◆ TASK OBJECTIVE ◆
Return the lines below exactly, from the first line to the line that contains "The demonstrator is". Leave out pictures.

◆ PROVIDED INFORMATION ◆
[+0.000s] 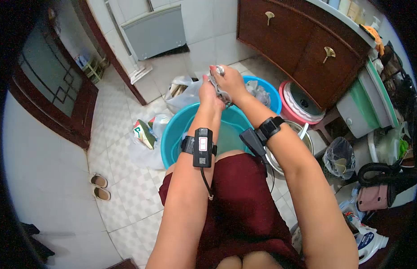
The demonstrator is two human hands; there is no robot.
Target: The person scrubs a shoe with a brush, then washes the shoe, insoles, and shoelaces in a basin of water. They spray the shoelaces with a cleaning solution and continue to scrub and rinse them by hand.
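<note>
Both hands are closed on a bunched grey cloth, held up over the far rim of a large teal basin. My left hand grips it from the left side. My right hand is wrapped round its upper part, and some of the cloth shows above the fingers. Water appears to stand in the basin below my forearms. Just right of my right hand, a blue basin holds more grey cloth. The exact folds between my fingers are hidden.
White plastic bags and a green-and-white shoe lie left of the basin. To the right are a pink basin, a metal pot and a bin with a clear bag. A brown cabinet overhangs the back right.
</note>
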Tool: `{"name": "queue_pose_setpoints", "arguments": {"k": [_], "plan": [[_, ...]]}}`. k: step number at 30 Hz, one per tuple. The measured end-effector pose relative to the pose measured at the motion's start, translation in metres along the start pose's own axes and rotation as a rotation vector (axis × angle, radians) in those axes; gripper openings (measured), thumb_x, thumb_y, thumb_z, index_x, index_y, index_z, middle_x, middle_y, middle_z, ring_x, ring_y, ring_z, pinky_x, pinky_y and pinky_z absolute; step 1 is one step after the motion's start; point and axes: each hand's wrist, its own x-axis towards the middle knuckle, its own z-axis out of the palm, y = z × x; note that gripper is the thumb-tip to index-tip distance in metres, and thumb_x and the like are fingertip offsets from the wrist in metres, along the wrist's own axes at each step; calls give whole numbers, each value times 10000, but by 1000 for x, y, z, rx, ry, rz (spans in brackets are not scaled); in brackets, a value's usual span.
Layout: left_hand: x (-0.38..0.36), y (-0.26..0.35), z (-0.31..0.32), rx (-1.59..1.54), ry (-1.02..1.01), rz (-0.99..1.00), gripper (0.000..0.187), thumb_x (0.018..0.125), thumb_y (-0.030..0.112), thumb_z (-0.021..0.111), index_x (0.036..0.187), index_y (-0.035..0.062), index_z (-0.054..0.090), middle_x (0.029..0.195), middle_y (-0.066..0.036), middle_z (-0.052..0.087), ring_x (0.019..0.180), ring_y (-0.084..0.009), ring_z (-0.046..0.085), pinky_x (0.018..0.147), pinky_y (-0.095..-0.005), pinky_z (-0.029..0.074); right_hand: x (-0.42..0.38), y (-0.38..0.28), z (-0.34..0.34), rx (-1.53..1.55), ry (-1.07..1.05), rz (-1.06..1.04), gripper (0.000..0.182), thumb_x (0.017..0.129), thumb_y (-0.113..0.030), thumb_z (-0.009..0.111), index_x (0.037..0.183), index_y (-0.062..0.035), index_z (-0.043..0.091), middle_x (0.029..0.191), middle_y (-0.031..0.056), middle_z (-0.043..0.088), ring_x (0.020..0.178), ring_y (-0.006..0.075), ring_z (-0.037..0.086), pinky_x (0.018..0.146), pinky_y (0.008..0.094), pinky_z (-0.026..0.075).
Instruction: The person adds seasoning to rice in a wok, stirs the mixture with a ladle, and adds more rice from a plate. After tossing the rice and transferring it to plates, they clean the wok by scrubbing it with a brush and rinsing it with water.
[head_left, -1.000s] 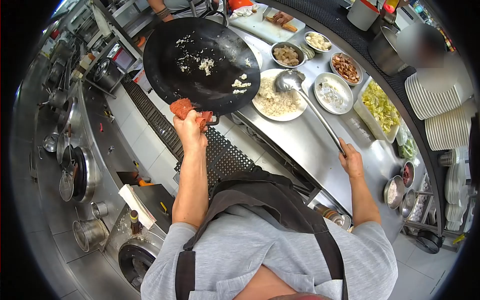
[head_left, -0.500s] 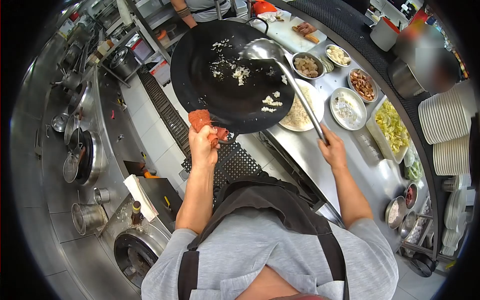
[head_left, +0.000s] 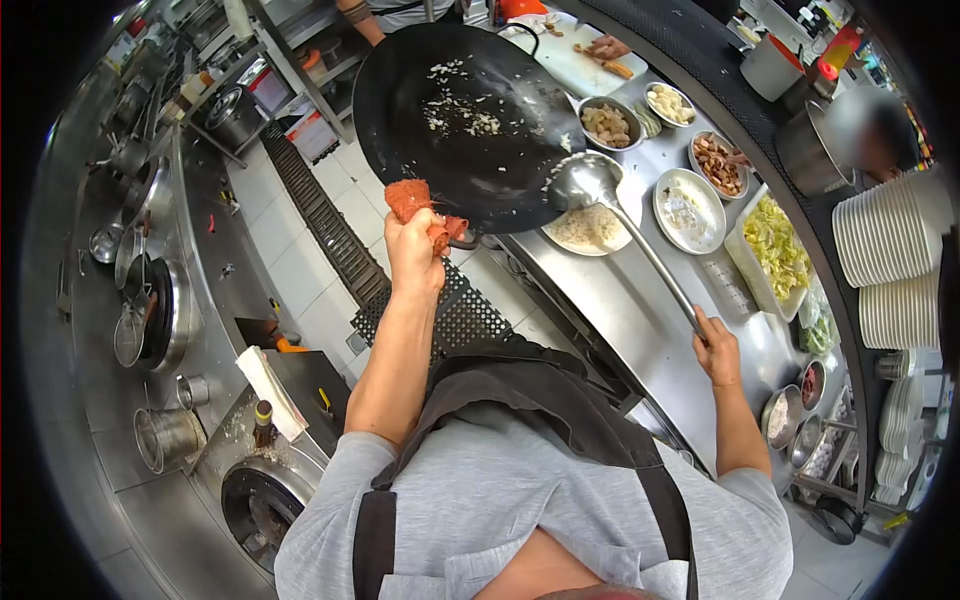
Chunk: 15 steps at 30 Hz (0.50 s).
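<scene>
The wok (head_left: pixel 470 165) is up at the near end of the tabletop (head_left: pixel 640 310), part of its right side reaching over the counter edge and the rest over the floor. White bits (head_left: pixel 480 125) lie scattered across its black inside. The left hand (head_left: pixel 413 245) is closed around a red cloth (head_left: pixel 405 197) at the wok's near handle; a loop handle (head_left: pixel 525 38) stands out on the far rim.

The right hand (head_left: pixel 717 350) grips the end of a long ladle (head_left: pixel 592 185). The ladle's bowl hangs between the wok's right rim and a plate (head_left: pixel 632 192) of rice (head_left: pixel 585 228), overlapping both in view; whether it touches either cannot be told.

Right of the rice, a white dish (head_left: pixel 690 245) holds a few scraps. Beyond are a metal bowl (head_left: pixel 612 147) of pale chunks, a small bowl (head_left: pixel 668 122) of white pieces and a bowl (head_left: pixel 716 196) of browned pieces. A tub (head_left: pixel 738 250) of yellow-green leaves lies farther right, near stacked plates (head_left: pixel 890 230).

At the far end, another person's fingers (head_left: pixel 606 47) rest by food on a white board (head_left: pixel 565 60).
</scene>
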Motion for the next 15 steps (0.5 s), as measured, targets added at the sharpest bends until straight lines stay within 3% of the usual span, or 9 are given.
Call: {"name": "queue_pose_setpoints", "arguments": {"k": [7,15], "plan": [[1,-1,5,26,-1,105,308,693,3,513,994,37,460,735,-96,576,522,-243,629,336,-251,371,-17,-8,-26,-16,80,161,501,743,9,643,1223,-128,606,741,115,562,599,276,577,589,384,483],[-15,12,-7,-13,12,51,332,699,-10,515,1023,0,442,740,-103,563,504,-238,626,327,-249,404,89,-54,41,80,173,78,453,773,-65,663,1213,-153,605,785,109,587,657,289,604,632,393,488]]}}
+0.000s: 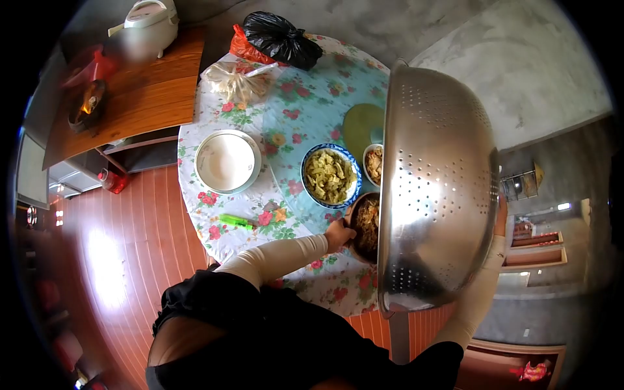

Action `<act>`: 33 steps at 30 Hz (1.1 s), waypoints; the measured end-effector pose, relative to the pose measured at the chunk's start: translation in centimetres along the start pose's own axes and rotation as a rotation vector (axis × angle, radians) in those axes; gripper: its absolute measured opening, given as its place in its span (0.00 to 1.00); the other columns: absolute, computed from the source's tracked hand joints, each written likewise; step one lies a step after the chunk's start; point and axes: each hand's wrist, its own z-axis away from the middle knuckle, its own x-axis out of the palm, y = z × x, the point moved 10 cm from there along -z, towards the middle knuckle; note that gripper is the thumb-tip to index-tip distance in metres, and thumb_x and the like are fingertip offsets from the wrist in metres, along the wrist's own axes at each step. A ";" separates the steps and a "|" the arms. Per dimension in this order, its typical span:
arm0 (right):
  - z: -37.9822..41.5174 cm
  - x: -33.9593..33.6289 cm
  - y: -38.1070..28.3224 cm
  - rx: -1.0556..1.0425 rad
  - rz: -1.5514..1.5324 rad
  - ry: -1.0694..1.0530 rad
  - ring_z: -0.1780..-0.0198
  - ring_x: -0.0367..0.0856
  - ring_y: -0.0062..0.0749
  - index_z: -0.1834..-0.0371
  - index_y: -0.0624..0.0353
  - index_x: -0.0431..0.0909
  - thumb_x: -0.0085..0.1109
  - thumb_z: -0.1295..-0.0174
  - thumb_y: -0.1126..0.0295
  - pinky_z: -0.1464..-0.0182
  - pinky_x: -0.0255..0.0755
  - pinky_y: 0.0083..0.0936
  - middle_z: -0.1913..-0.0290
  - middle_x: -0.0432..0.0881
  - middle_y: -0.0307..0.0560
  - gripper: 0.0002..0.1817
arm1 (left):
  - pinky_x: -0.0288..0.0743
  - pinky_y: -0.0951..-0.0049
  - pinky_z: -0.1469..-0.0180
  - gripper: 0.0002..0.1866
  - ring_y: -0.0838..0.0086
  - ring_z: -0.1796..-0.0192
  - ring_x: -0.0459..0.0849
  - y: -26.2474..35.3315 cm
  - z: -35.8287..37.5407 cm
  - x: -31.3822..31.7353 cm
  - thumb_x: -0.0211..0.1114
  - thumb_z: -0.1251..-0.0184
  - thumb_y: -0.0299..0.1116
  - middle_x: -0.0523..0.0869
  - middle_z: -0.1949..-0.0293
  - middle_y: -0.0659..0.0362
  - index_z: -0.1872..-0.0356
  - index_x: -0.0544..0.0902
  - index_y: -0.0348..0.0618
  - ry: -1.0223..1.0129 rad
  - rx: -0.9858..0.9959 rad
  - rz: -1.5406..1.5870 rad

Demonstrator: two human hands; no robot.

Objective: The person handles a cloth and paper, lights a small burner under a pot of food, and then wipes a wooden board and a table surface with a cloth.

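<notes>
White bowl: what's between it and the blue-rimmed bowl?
Nothing stands between the white bowl and the blue-rimmed bowl: the head view shows only flowered tablecloth and part of the see-through teal covering.

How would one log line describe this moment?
left hand: gripping brown bowl | right hand: holding metal colander sideways | blue-rimmed bowl: beside brown bowl, food inside

It was a home dining area: a table [292, 221] with a flowered cloth bore 3 dishes of food [330, 175], a rice cooker [148, 29] sat on a wooden counter [140, 91], and reddish boards [153, 227] covered the floor.
</notes>
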 end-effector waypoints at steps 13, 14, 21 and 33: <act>-3.7 9.2 -4.5 -0.091 0.507 0.031 0.53 0.70 0.57 0.60 0.67 0.73 0.41 0.44 0.42 0.52 0.63 0.38 0.60 0.75 0.65 0.33 | 0.72 0.76 0.79 0.13 0.73 0.80 0.75 3.1 16.5 -8.4 0.60 0.57 0.22 0.77 0.77 0.57 0.65 0.76 0.34 0.051 -0.231 -0.082; -3.9 9.9 -4.8 -0.108 0.544 0.043 0.53 0.70 0.58 0.60 0.69 0.73 0.39 0.45 0.41 0.51 0.62 0.39 0.59 0.74 0.67 0.35 | 0.72 0.76 0.79 0.13 0.73 0.80 0.75 2.8 17.2 -9.3 0.60 0.57 0.22 0.77 0.77 0.57 0.65 0.76 0.34 0.063 -0.223 -0.081; -4.6 14.5 -5.6 -0.078 0.656 0.091 0.48 0.69 0.56 0.53 0.69 0.70 0.38 0.48 0.37 0.48 0.62 0.39 0.52 0.73 0.64 0.40 | 0.77 0.72 0.67 0.18 0.69 0.67 0.80 3.5 22.7 -13.1 0.57 0.54 0.20 0.80 0.66 0.55 0.57 0.74 0.35 0.141 -0.119 0.068; -5.7 22.2 -5.0 0.014 0.803 0.067 0.51 0.73 0.52 0.56 0.64 0.73 0.41 0.51 0.36 0.52 0.67 0.42 0.54 0.75 0.59 0.38 | 0.79 0.67 0.60 0.24 0.63 0.56 0.78 4.9 31.5 -18.4 0.50 0.52 0.15 0.76 0.55 0.51 0.48 0.67 0.33 0.333 0.058 0.344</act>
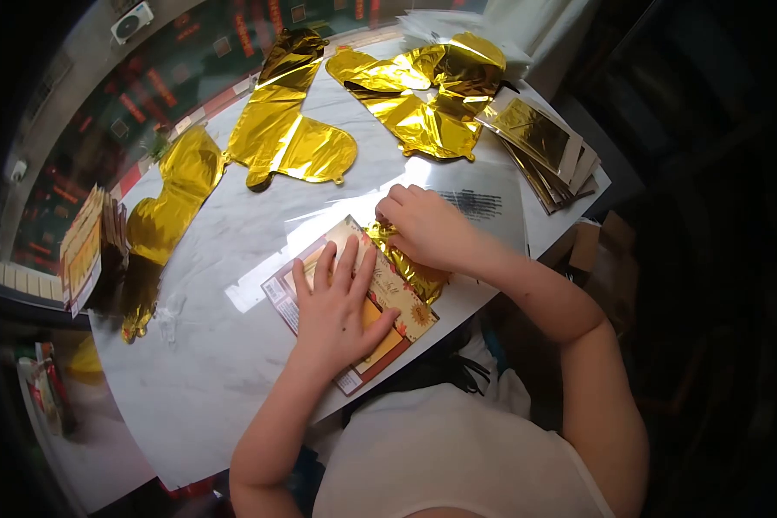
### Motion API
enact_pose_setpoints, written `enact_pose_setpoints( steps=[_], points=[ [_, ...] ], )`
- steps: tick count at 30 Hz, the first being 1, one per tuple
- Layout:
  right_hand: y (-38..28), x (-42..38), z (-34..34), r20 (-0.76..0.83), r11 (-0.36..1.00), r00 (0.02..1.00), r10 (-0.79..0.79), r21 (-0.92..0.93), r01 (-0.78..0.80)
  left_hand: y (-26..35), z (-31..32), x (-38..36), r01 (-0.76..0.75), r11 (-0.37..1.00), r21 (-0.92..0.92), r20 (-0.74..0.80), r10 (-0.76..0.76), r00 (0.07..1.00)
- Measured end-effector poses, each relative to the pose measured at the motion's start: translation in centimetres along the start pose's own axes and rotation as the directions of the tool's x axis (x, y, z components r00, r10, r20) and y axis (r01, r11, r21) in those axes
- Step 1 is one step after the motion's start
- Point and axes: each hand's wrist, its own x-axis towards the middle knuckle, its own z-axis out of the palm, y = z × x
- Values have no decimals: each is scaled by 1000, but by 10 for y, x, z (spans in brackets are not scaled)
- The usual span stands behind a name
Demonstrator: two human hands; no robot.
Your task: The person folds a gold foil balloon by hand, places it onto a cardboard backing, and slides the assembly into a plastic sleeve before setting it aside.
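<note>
White marble-look table (233, 345), strewn with flat gold foil balloons (289, 129). Near its front edge, an orange printed cardboard packet (410, 318). Left hand (341, 311) flat on it, fingers spread, grasping nothing. Right hand (423, 226) clenched on a crumpled gold foil piece (414, 274) at the packet's end.
</note>
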Motion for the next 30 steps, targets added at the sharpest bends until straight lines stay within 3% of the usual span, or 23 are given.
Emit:
enact_pose_setpoints(
  steps=[4, 7, 14, 17, 19, 23, 26, 28, 30],
  points=[
    [12, 23, -6, 291, 995, 952, 92, 12, -100, -1, 3, -1, -4, 1000, 4, -26, 4, 1000],
    [11, 35, -8, 391, 982, 907, 158, 33, -185, -1, 5, -2, 9, 1000, -18, -46, -10, 999],
    [16, 53, -7, 411, 980, 892, 186, -16, -197, -2, 8, -4, 3, 1000, 3, -52, -2, 999],
    [17, 62, -6, 504, 969, 837, 214, 0, -248, -2, 11, -4, 2, 1000, 26, -54, 0, 999],
    [5, 68, -20, 599, 947, 744, 298, -85, -311, -2, 12, -5, 4, 1000, 30, -60, -2, 998],
    [17, 81, -10, 648, 966, 719, 250, -120, -228, -3, 11, -5, 3, 1000, 27, -56, -2, 998],
    [19, 83, -14, 686, 938, 680, 259, -12, -346, -3, 12, -5, 13, 1000, 12, -57, -13, 998],
    [18, 81, -17, 692, 857, 629, 355, 28, -515, -3, 13, -5, 20, 1000, -3, -72, -21, 997],
    [17, 76, -20, 712, 870, 619, 331, 24, -492, -3, 11, -5, 23, 1000, -16, -73, -24, 997]
  ],
)
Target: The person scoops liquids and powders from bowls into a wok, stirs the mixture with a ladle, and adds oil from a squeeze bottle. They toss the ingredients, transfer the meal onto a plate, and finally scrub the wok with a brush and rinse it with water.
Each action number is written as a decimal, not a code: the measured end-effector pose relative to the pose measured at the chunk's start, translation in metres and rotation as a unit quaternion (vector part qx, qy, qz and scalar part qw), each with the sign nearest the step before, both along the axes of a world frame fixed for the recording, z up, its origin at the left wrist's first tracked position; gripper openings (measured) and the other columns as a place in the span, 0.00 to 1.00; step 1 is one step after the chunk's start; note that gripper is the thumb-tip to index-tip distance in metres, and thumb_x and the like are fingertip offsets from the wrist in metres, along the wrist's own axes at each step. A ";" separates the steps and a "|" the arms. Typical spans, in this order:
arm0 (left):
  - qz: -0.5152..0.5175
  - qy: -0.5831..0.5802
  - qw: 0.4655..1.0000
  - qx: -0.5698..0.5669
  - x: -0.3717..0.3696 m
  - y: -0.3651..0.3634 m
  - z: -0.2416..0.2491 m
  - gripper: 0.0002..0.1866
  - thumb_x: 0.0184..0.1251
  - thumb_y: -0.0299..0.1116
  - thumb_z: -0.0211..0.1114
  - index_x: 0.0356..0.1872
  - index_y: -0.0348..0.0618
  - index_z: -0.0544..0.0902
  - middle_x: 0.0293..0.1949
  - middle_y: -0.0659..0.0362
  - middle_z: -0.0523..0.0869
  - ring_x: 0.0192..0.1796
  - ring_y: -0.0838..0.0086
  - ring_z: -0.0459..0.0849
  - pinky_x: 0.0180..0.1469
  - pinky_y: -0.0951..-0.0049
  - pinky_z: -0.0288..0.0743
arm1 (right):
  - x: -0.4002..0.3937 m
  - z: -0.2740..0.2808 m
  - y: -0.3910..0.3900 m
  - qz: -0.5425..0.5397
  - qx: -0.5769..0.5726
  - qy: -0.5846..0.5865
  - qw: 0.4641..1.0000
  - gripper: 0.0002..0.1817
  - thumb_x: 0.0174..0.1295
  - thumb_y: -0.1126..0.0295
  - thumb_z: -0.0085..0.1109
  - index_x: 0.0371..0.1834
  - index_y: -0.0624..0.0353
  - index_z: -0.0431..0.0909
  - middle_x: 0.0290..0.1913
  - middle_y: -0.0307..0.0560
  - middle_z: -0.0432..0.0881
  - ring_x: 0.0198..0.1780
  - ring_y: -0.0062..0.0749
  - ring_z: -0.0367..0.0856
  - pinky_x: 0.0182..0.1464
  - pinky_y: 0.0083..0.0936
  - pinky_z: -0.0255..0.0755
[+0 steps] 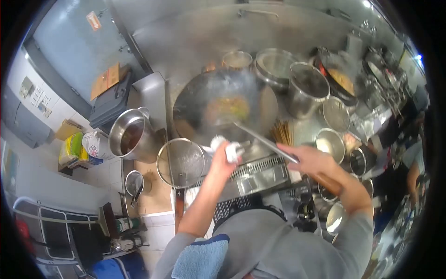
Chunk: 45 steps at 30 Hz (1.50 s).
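A large dark wok [186, 104] sits on the stove ahead of me, with steam over the browned, partly green food [234, 109] in it. My left hand [223, 159] is closed around a white cloth [231, 151] at the wok's near edge; whether it grips a wok handle under the cloth is hidden. In my right hand [310, 161] is the long metal handle of a ladle or wok spatula [265, 142]. Its head reaches into the food and is blurred by steam. Beside my left forearm lies a round mesh strainer [181, 162].
Flames [210, 66] show behind the wok. At left stands a steel pot [132, 135] of dark liquid. To the right are a tall pot [307, 90], bamboo sticks [282, 133], a strainer [336, 114] and a second wok [341, 81] with food. A person's arm [412, 176] shows far right.
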<state>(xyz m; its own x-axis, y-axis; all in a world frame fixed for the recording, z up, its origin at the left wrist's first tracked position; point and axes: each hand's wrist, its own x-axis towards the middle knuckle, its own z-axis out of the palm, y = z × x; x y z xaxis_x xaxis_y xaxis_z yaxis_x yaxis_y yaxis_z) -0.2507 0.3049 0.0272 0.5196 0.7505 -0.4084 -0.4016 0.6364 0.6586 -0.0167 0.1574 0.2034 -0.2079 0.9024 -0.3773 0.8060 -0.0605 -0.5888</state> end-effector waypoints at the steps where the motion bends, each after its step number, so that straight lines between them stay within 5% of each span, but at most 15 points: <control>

◆ ANSWER ◆
[+0.000s] 
The demonstrator is two human hands; there is no robot.

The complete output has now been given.